My Vocation
by Lyndsey Graves
Can we talk about this word “vocation” for a hot second? Why we keep saying “vocation” when we mean “career”? We take the word “calling from God” and apply it to our aspirations for paid employment. How small of us. It’s just like when you meet someone at a party and you ask them what they “do”. We ask young people about their vocation so we can spiritualize our curiosity about what they’re going to “do”. I’ve been pursuing higher education for six years now, and for six years people have been pestering me about my vocation.
Well, one of my vocations is to be a student. I am a damn good student. If I were not reading and writing in some capacity, I’d be wasting my time on this earth. When I took a year and worked at a food pantry, reading and writing still called to me from deep inside. I work hard at school because God made me a thinker; I am smack in the middle of my vocation. I’m not waiting for it.
I have lots of other vocations, too, things God has me doing now and things that beckon from the future. I share love with a good-hearted man from New York state. I give money to my local church. I make food for my housemates and I clutch a phone in laughter and in prayer for friends states away. I visit my family in Georgia as much as possible. I’m supposed to talk to my priest about the way our church can love gay people, but I’m too scared. And in the future, I’m hoping to live in the South. I plan to be a gardener. I will be a person of hospitality and open my home to others as often as possible. I will count as friends those who are different from me. I will care for my friends more than for comfort and love my family more than career-pride. This is the calling of God on my life.
What I do for money is cater gourmet events at Boston museums. Is that my vocation? No. It’s a way to get money, and it would sicken me to try and spiritualize it, for all the people we get drunk and all the food we throw away. It’s not the vocation of anyone else who works there either, but it’s some people’s lifelong career. Not everyone gets to sit around and speculate about what very special job fits their very special self. Some people just have to make money.
What we do all share is a vocation to personhood, to the fulfillment of that full humanity that is so betrayed by our sin, our determination to stay small and selfish. That is the vocation I have pursued in seminary, and that has, indeed, changed and grown. I have learned how many ways there are to abandon this world for the love of God, and I have followed God ever-deeper into God’s love for the world. I have lost the taste for ready-made food and plastic celebrations; I’ve dug my fingers into the promises of fresh cilantro and the old-fashioned happiness of tea and candlelight. I’ve lost the knack of excusing injustice and claiming it’s not my fault; yet I’ve left behind the self-righteousness of thinking I alone could put it right again. I’ve continued the long trek of holiness we’ve all been wandering since kindergarten, those days when tasks like sharing and being nice and helping people and cleaning up after myself have seemed just as insurmountable as they ever were.

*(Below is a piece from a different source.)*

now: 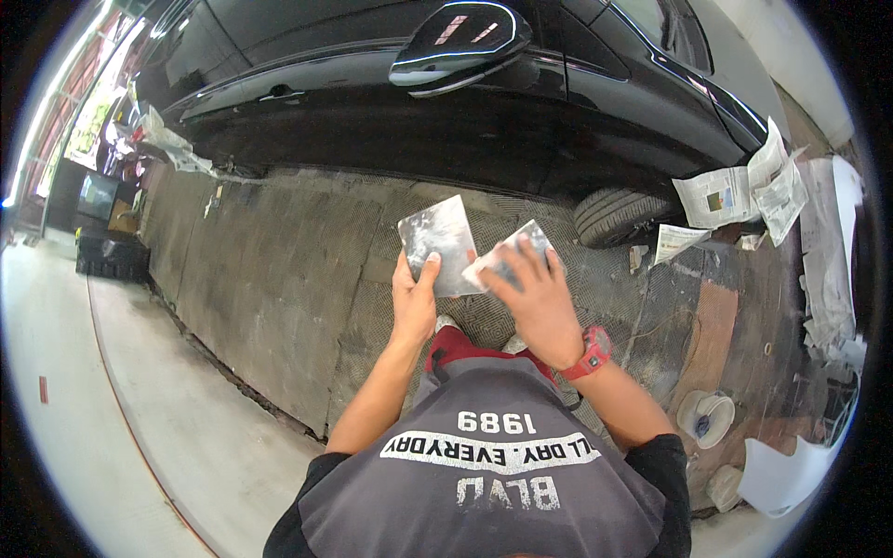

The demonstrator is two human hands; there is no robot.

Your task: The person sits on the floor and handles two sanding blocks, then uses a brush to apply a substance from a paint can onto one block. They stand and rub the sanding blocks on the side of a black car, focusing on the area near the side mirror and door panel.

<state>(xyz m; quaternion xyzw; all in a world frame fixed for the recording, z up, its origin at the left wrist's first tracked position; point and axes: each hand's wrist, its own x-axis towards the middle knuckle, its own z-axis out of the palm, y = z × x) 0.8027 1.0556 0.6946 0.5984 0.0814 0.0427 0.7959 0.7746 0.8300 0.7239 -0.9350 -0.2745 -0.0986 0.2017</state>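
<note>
My left hand [415, 296] is closed on a flat rectangular plate [441, 226] with a grey face smeared white; the thumb presses on top and the other fingers go underneath. Just to its right, my right hand [539, 296] grips a smaller, pale flat piece [477, 272], its fingers spread across the top. That piece's near left corner meets or overlaps the plate's right edge. I cannot tell its exact kind, since the fingers cover much of it. Around my right wrist is a red watch [593, 352].
A black car [372, 121] stands ahead, its side mirror [460, 46] jutting toward me. Newspaper sheets [716, 197] hang by its tyre [619, 216]. A white bucket [705, 417] sits at right on the dark, textured floor [270, 279]. A black box [112, 256] is at far left.
</note>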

I’ve forgotten to pray and remembered again; I’ve deliberately run from God and then collapsed into her arms again, where she was patiently following me all along. This is all there is to do as humans in our hundred years – to be, people, with God, to learn love by doing the brave right thing, to put down the save-the-world schemes we’ve constructed out of pipe cleaners and pray every once in a while that we can love somebody today. It is a way of being, not a career goal, that determines whether we’re fulfilling our duty and our identity as God’s beloved. It is my vocation, in the end, to be generous and love the surprise of letting go, to be humble and love laughter, to be understanding and love the hearts of others under all their unloveable fears and failures and spikes.
Shall I betray all these whispering nudges of the Holy Spirit by throwing the rich words of my faith to a world that calls me only to produce and consume?

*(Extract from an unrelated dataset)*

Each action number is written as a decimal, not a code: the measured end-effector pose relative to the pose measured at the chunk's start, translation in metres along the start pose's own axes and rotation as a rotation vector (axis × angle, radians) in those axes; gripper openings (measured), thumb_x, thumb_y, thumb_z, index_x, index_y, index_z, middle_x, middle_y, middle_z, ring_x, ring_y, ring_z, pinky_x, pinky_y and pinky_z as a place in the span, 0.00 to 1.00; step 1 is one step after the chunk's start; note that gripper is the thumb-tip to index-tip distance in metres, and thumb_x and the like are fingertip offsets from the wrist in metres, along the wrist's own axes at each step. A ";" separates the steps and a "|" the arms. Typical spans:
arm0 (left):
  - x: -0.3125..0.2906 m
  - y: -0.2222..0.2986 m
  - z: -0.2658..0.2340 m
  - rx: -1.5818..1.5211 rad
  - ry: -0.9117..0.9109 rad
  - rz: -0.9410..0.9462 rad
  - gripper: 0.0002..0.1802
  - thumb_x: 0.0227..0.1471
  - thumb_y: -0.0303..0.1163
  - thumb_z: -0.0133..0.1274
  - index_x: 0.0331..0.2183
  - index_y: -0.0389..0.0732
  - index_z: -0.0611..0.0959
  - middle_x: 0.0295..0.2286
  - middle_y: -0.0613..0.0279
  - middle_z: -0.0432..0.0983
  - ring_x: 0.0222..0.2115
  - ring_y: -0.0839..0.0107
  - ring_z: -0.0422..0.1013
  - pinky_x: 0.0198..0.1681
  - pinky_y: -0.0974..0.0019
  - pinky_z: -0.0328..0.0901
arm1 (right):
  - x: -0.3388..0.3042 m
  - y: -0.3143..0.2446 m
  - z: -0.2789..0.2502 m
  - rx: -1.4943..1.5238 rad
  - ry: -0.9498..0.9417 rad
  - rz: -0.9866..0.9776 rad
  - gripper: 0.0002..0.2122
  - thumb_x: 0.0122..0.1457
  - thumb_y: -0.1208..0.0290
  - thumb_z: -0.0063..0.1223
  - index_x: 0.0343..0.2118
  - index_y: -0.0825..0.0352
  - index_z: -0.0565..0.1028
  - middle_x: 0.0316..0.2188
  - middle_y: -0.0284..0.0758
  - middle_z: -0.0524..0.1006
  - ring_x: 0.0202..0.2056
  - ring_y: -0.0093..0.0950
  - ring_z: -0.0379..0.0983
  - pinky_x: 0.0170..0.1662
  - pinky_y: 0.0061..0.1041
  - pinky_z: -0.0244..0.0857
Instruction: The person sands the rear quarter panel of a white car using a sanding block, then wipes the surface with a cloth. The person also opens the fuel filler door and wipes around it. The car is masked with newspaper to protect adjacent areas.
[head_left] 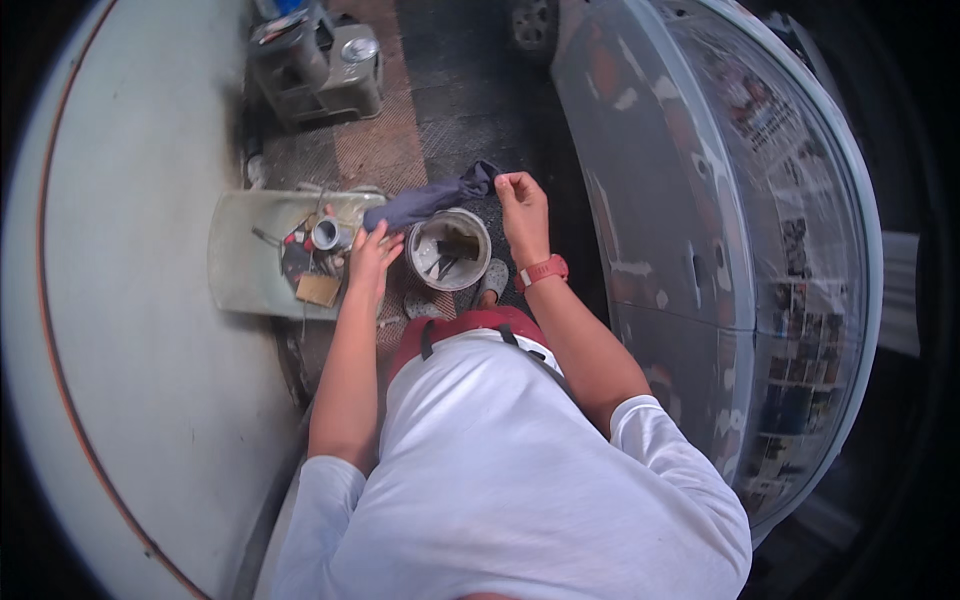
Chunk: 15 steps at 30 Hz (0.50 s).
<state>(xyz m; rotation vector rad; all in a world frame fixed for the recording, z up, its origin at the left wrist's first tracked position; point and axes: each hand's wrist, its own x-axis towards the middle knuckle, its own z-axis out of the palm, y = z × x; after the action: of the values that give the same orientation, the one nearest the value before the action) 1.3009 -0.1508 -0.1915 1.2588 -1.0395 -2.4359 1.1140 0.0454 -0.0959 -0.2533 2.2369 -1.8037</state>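
Observation:
A dark grey-purple cloth stretches in a long, loose strip between my hands, above a round bucket. My right hand, with a red watch on its wrist, pinches the cloth's right end between thumb and fingertips. At the other end, my left hand has its fingers spread just under the cloth, and their tips seem to touch it. The bucket is pale and stained inside, with dark items lying in it that I cannot make out.
A whitish tub-like tray on my left carries a grey cup, a tan block and loose tools. Grey stools stand farther ahead. A car with patchy grey panels and paper-covered windows lines my right; a pale wall my left.

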 end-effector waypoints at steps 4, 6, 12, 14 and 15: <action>0.007 -0.030 -0.036 -0.035 -0.013 -0.144 0.30 0.68 0.44 0.58 0.64 0.43 0.70 0.56 0.53 0.75 0.53 0.58 0.75 0.57 0.52 0.72 | -0.025 -0.015 0.002 0.068 -0.004 -0.039 0.09 0.72 0.69 0.58 0.40 0.71 0.79 0.31 0.28 0.80 0.34 0.15 0.72 0.40 0.21 0.69; 0.008 -0.046 -0.052 -0.125 0.057 -0.275 0.32 0.68 0.46 0.57 0.65 0.43 0.69 0.55 0.51 0.75 0.54 0.57 0.75 0.58 0.52 0.72 | -0.036 -0.015 0.008 0.081 -0.055 -0.032 0.09 0.72 0.69 0.58 0.41 0.71 0.79 0.31 0.28 0.80 0.33 0.13 0.72 0.38 0.20 0.68; -0.017 -0.098 -0.141 0.401 0.122 -0.339 0.32 0.70 0.48 0.54 0.67 0.45 0.70 0.54 0.57 0.79 0.55 0.63 0.76 0.59 0.56 0.70 | -0.046 0.014 0.015 -0.079 0.031 0.000 0.09 0.69 0.69 0.60 0.42 0.72 0.80 0.30 0.35 0.84 0.32 0.21 0.78 0.38 0.26 0.72; -0.030 -0.118 -0.191 0.669 0.132 -0.343 0.18 0.70 0.44 0.53 0.54 0.44 0.80 0.42 0.63 0.83 0.40 0.70 0.80 0.43 0.64 0.75 | -0.046 0.027 0.008 -0.119 0.091 0.023 0.09 0.68 0.69 0.61 0.42 0.72 0.81 0.31 0.37 0.84 0.32 0.24 0.79 0.40 0.27 0.73; -0.035 -0.124 -0.218 0.785 0.071 -0.332 0.12 0.70 0.42 0.52 0.45 0.45 0.81 0.35 0.67 0.81 0.32 0.74 0.77 0.34 0.67 0.71 | -0.046 0.033 0.002 -0.106 0.119 0.059 0.09 0.68 0.69 0.61 0.42 0.71 0.82 0.31 0.36 0.84 0.33 0.23 0.79 0.41 0.27 0.73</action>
<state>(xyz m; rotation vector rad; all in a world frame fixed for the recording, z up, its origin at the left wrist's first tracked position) 1.5082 -0.1511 -0.3367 1.8399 -2.0188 -2.2214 1.1590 0.0638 -0.1246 -0.1012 2.3981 -1.7149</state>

If you would like to know my dearest hopes for making a living and spending the bulk of my days, I will tell you that I want to be a professor of theology for undergraduates, and a writer of practical theology for anyone. I want to help others know and love God with their minds. My heart beats fuller when I watch others learn, and it sings when I write. I have learned this semester that the students I want so much to care for will frustrate, ignore, and disrespect me at times. But I have seen them get it, too, seen them assimilate new skills and formulate new thoughts and ask God new questions. That has been an amazing experience.

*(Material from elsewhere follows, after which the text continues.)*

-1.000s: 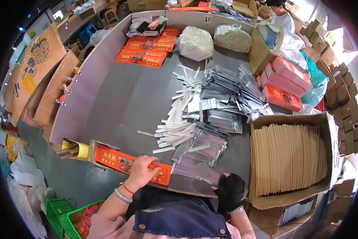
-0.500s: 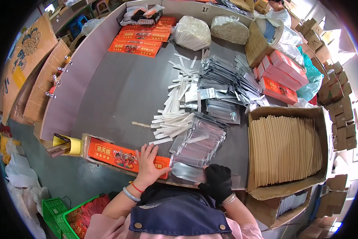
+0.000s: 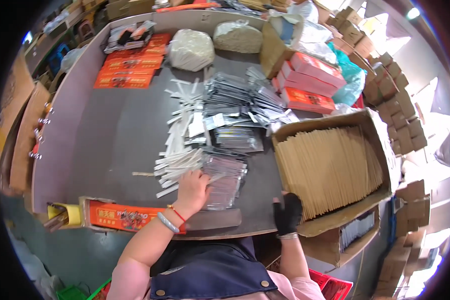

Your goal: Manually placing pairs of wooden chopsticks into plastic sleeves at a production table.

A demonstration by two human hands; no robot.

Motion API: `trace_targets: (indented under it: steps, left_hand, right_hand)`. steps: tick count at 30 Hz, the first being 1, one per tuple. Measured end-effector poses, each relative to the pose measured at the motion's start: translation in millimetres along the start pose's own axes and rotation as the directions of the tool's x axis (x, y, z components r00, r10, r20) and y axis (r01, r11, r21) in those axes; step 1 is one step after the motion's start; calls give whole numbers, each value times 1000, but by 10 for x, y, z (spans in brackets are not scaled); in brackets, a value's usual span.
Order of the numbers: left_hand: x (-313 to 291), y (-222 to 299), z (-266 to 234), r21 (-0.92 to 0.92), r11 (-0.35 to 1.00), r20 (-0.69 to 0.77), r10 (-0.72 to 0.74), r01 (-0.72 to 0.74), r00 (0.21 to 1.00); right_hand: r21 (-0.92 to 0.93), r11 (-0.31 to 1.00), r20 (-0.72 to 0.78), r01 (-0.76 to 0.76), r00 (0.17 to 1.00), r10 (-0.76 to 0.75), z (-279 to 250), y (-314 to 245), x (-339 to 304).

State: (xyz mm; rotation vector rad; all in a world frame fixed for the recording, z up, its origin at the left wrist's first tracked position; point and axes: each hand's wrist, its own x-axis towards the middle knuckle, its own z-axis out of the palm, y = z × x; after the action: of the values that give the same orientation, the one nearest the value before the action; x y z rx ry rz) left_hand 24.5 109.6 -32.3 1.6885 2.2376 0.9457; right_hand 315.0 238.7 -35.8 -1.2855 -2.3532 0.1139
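My left hand (image 3: 192, 187) lies palm down on the grey table, its fingers on a pile of white paper strips (image 3: 177, 162) and beside a stack of clear silvery packets (image 3: 225, 175). Bracelets circle that wrist. My right hand (image 3: 287, 212), in a black fingerless glove, rests at the table's front edge against the corner of a big cardboard box (image 3: 380, 145) packed with tan envelopes (image 3: 330, 165). It holds nothing that I can see.
An orange flat box (image 3: 122, 216) and a yellow tape roll (image 3: 70, 214) sit at the near left edge. More silvery packets (image 3: 235, 100), two white bags (image 3: 192, 47), orange cartons (image 3: 130, 67) and red boxes (image 3: 310, 82) lie farther back. Stacked cardboard boxes (image 3: 395, 105) stand on the right.
My left hand has left the orange flat box and moved forward onto the white strips. My gloved right hand has come up beside the envelope box.
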Motion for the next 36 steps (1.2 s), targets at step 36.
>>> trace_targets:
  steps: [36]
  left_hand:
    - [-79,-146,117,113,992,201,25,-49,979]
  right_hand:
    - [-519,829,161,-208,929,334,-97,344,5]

If I make it in the competitive professor profession, I will know this is the very special job for me. I certainly plan to continue doing my best to get there. But if I don’t make it, I’ll trust that there’s some other place I’m meant to make time for writing, teach and learn with others, invite them into my home, help us all figure out how to be. These are the gifts that call me out of myself. These are the activities I’m meant to prioritize. These are my vocations.